Segment Start: The data

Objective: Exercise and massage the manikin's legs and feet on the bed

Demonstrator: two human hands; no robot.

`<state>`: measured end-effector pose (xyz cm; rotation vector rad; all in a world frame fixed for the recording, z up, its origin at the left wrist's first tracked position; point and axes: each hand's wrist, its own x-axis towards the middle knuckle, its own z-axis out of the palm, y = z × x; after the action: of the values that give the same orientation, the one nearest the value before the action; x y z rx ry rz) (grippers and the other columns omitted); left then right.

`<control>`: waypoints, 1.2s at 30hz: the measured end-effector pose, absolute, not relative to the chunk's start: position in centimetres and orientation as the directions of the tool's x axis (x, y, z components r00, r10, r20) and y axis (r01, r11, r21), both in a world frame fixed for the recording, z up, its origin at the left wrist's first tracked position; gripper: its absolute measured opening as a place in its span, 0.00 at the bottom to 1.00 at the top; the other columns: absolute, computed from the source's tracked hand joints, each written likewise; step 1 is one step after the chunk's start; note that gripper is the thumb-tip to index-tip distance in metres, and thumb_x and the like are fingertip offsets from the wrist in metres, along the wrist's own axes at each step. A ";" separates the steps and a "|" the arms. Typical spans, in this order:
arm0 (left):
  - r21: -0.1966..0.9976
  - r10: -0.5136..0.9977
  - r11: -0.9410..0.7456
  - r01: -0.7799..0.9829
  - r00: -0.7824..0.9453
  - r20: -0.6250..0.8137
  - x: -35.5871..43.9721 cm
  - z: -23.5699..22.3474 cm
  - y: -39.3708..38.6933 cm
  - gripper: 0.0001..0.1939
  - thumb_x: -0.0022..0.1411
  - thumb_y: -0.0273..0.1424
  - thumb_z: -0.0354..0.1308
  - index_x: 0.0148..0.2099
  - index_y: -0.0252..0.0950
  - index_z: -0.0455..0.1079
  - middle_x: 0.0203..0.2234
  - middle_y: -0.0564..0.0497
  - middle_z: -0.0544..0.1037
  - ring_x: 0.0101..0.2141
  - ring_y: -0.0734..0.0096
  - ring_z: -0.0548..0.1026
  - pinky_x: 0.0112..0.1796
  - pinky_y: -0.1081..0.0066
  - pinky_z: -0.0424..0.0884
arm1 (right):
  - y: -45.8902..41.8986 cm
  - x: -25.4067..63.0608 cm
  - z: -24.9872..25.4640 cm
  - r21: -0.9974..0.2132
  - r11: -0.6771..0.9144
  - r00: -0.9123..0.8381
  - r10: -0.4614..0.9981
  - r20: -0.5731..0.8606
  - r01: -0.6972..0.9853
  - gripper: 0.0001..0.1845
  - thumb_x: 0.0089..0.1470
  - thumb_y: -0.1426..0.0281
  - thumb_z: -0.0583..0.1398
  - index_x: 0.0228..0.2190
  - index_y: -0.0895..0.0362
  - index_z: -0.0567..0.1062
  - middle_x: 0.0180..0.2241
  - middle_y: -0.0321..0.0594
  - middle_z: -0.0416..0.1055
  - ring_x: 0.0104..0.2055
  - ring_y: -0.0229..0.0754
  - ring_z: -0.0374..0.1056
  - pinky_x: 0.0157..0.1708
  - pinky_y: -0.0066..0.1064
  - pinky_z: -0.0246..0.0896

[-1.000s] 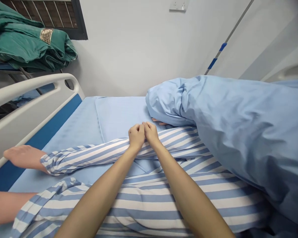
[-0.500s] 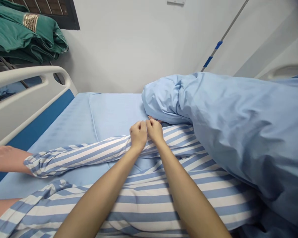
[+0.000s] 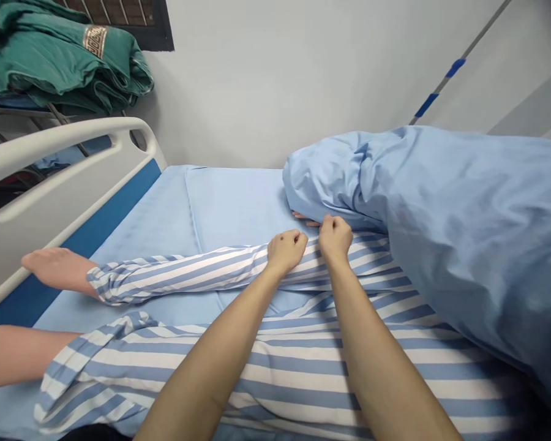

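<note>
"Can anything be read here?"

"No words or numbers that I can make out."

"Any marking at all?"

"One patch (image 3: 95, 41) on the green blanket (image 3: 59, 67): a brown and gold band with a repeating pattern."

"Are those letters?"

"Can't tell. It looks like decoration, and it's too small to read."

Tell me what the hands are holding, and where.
The left hand and right hand are fists on the striped sleeve, near its upper end; whether they grip the cloth cannot be told.
</note>
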<state>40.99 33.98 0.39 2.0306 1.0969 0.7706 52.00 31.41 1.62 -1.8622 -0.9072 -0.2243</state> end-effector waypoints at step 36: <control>0.515 0.978 -0.151 0.844 0.052 0.202 11.7 -2.6 38.5 0.15 0.64 0.35 0.42 0.33 0.39 0.69 0.30 0.47 0.77 0.32 0.69 0.72 0.31 0.71 0.54 | 38.6 21.3 -0.1 -0.808 0.249 0.189 0.896 0.401 0.535 0.20 0.55 0.60 0.49 0.15 0.54 0.56 0.15 0.28 0.51 0.20 0.34 0.49 0.23 0.28 0.43</control>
<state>11.74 38.51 -2.58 2.0732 1.8546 0.7497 21.27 38.58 -0.14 -1.4157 -1.4762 0.4359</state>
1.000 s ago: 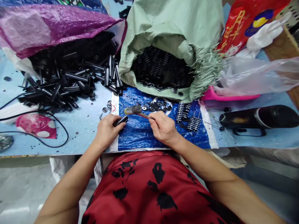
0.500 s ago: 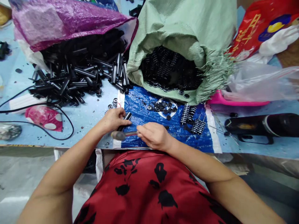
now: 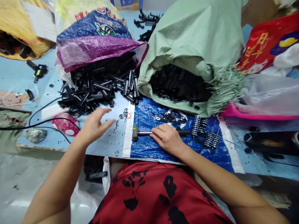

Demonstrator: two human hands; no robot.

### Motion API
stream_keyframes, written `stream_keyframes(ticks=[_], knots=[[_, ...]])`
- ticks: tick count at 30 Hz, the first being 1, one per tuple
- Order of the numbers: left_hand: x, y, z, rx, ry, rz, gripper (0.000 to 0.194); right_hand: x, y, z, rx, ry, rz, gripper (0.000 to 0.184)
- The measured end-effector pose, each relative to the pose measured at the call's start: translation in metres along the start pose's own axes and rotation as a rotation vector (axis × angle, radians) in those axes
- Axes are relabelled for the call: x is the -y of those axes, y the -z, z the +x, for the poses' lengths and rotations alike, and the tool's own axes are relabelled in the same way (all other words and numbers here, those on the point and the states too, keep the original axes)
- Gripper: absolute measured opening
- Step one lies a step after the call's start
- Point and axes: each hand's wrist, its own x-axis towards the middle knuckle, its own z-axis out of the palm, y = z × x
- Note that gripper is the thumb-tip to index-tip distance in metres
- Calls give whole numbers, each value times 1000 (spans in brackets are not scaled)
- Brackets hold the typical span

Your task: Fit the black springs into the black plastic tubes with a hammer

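My left hand hovers above the light blue table with fingers spread and nothing in it, just in front of the heap of black tubes. My right hand rests on the blue tarp sheet, its fingers laid over the shaft of a small hammer that lies flat with its head to the left. Black washers lie scattered on a round metal disc behind that hand. Stacks of black rings lie to the right.
A purple sack spills the tubes. A green woven sack holds black ringed parts. A black cable, a pink patterned object, a pink tray and a clear plastic bag crowd the table.
The black tube has left my left hand, which opened and moved left toward the tube heap. The hammer went down flat on the tarp under my right hand. The view tilted up.
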Motion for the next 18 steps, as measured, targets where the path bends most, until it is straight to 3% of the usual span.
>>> stream_keyframes(ticks=[2, 4, 5, 7, 8, 11, 15, 18], knots=[[2, 3, 35, -347, 52, 108, 58, 2, -6, 4, 24, 8, 25, 22], [7, 14, 71, -509, 148, 154, 64, 4, -9, 7, 42, -1, 56, 24], [10, 22, 87, -535, 203, 156, 68, 3, -10, 8, 46, -12, 70, 25], [16, 34, 110, -457, 284, 123, 79, 2, -12, 8, 43, -35, 82, 29], [18, 38, 118, -347, 286, 102, 84, 1, -14, 8, 36, -44, 75, 30], [14, 31, 131, -172, 267, 85, 80, -2, -18, 7, 41, -62, 38, 35], [-3, 3, 129, -237, 305, 111, 51, -6, -21, 7, 123, -78, 30, 43], [-18, -8, 116, -285, 376, 168, 51, -10, -19, 8, 183, -90, 34, 53]])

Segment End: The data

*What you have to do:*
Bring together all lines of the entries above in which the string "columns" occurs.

*Written answer:*
`<state>`: measured end-effector pose (xyz cm; rotation vector rad; all in a world frame fixed for the recording, z up, its origin at the left wrist's first tracked position; point and axes: each hand's wrist, its own x-axis towards the middle knuckle, its own z-axis out of the palm, y = z × x; after the action: of the values that give the same orientation, the one nearest the value before the action; x y z rx ry rz) (grippers and the other columns omitted); left then right.
`<control>`: waypoints, 1.2s at 30hz: the measured end-effector pose, absolute, not relative to the chunk's start: position in centimetres and orientation as the directions of the tool's x axis (x, y, z components r00, r10, r20) and y axis (r01, r11, r21), both in a world frame fixed for the recording, z up, its origin at the left wrist's first tracked position; gripper: its absolute measured opening as a place in its span, 0.00 at the bottom to 1.00 at the top; the other columns: absolute, computed from the source's tracked hand joints, each written likewise; step 1 is one step after the chunk's start; note that gripper is the thumb-tip to index-tip distance in metres, and thumb_x and the like are fingertip offsets from the wrist in metres, along the wrist's own axes at each step. A ";" separates the steps and a "|" the arms. Typical spans, in this order:

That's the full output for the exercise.